Of all the entries below, only the lines from the one with "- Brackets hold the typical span" up to and including the one with "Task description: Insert" are to be duplicated exactly.

╭─ DATA FOR THE TASK

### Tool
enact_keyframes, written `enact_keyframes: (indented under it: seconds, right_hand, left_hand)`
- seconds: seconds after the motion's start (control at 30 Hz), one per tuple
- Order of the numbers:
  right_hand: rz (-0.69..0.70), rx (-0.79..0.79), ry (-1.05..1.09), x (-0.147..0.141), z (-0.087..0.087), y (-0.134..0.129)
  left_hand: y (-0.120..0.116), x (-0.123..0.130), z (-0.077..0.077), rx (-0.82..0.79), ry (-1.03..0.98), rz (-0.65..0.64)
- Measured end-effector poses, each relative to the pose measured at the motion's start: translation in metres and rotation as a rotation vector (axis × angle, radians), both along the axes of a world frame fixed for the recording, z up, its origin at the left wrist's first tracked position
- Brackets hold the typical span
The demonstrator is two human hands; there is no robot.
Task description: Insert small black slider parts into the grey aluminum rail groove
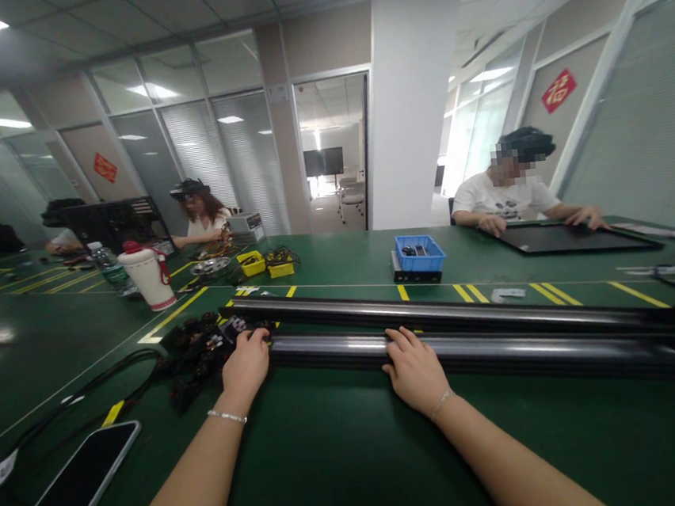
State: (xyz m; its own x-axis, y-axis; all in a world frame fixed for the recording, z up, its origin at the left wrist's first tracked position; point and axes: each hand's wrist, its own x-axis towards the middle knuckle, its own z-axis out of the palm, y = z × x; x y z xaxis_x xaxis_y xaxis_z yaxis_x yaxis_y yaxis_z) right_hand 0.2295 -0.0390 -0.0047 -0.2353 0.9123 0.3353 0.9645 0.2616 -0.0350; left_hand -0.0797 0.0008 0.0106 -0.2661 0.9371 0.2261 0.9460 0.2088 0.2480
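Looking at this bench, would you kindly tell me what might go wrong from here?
1. The left hand is right by the dark parts cluster, so a finger might get pinched if those parts shift.
2. The near bar lies close alongside the far bar; pushing it away could knock them together.
3. Black cables trail left from the cluster, so dragging it might snag them, perhaps disturbing the phone.
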Motion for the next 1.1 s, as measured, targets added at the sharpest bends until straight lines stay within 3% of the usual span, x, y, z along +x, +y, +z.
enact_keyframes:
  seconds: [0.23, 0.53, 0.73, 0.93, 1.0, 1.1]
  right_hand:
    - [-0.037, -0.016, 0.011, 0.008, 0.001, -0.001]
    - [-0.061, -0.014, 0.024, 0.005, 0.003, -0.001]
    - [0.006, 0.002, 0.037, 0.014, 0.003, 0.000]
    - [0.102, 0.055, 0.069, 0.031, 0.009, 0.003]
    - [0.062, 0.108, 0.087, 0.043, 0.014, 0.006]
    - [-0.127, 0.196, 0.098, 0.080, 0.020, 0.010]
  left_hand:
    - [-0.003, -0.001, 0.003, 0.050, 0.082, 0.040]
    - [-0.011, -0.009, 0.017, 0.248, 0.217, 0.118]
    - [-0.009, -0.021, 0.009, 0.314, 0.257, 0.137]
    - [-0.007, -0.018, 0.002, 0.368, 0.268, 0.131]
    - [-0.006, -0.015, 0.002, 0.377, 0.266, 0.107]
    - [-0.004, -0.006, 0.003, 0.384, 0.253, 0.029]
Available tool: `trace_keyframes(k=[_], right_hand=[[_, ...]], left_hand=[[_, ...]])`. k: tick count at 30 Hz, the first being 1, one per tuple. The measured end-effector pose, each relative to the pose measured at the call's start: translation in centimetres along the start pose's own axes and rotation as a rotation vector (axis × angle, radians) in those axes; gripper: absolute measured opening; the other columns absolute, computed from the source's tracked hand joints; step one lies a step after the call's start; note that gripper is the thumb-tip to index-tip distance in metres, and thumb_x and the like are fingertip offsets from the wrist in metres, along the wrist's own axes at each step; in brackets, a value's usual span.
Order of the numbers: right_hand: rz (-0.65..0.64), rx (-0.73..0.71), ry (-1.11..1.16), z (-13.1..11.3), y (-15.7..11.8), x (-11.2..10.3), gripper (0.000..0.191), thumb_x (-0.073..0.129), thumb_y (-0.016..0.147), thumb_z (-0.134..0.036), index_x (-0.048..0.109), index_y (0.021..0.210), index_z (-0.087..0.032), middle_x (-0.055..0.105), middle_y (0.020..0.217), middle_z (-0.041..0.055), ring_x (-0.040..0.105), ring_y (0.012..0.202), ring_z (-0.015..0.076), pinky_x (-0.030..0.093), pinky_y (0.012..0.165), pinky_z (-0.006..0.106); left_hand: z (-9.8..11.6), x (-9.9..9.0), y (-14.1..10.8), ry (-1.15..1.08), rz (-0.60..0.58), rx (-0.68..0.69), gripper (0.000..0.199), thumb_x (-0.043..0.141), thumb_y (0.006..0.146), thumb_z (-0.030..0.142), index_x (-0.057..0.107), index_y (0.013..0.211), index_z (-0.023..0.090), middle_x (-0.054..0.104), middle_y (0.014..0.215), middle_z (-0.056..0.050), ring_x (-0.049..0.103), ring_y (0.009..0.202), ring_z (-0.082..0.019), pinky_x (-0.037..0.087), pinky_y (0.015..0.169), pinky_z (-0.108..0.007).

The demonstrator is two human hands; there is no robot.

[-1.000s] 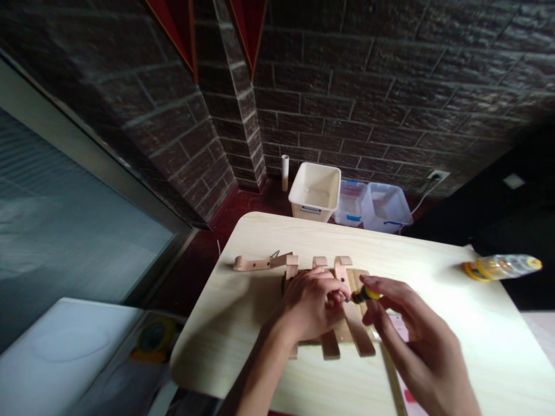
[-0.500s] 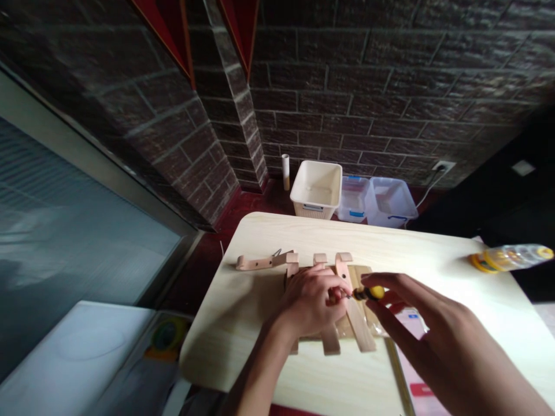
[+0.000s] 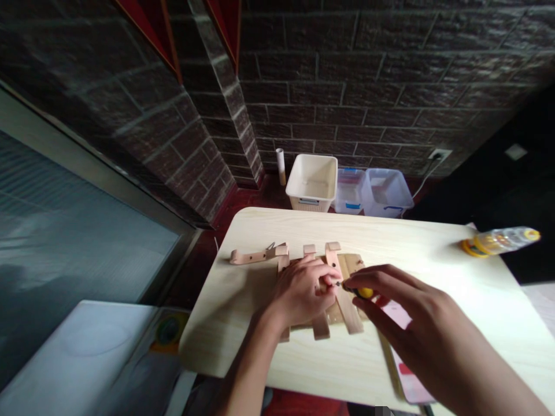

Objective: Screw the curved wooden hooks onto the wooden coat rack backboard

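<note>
Clock read from the middle slat, 12 toward the wall.

Far left: counter (image 3: 243, 341) edge, rounded at its corners. Inside it, at 10, a loose wooden piece (image 3: 249, 257), long axis roughly 9 to 3, curled end at 9; its other end reaches the left slat (image 3: 283, 263).

Centre: left slat runs 12 to 6. Middle slat (image 3: 321, 328) runs nearly the same, foot swung a touch toward 5. Right slat (image 3: 350, 315) leans 11 to 5, hooked end at the far side. All three lie across a brown board (image 3: 353, 267), their feet short of the near counter edge. A strip of counter separates the hooks from the far edge.

Left hand (image 3: 306, 289) lies over the slats, fingers curled; cannot tell whether the fingertips grip anything.

Right hand (image 3: 392, 306) is closed in a fingertip pinch on a yellow-and-black screwdriver (image 3: 365, 293), just right of the right slat. Shaft points to about 10, handle toward 4; tip contact too small to judge.

At 4, beneath the right forearm, a pink flat object (image 3: 410, 378). Widest room on the counter: toward 2, between right hand and a yellow-ended clear bottle (image 3: 498, 240) near the right edge.
</note>
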State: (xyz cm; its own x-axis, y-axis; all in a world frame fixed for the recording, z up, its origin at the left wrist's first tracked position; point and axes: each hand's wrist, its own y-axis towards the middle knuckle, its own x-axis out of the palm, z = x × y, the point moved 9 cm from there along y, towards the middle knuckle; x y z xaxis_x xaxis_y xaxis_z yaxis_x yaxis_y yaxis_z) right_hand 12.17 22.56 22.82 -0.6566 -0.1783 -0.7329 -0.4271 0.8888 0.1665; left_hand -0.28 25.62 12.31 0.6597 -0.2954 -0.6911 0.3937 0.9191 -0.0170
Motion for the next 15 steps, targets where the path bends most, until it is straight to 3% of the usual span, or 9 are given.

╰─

■ **EXERCISE RESULT**
- Brackets hold the typical span
The demonstrator is two human hands; there is no robot.
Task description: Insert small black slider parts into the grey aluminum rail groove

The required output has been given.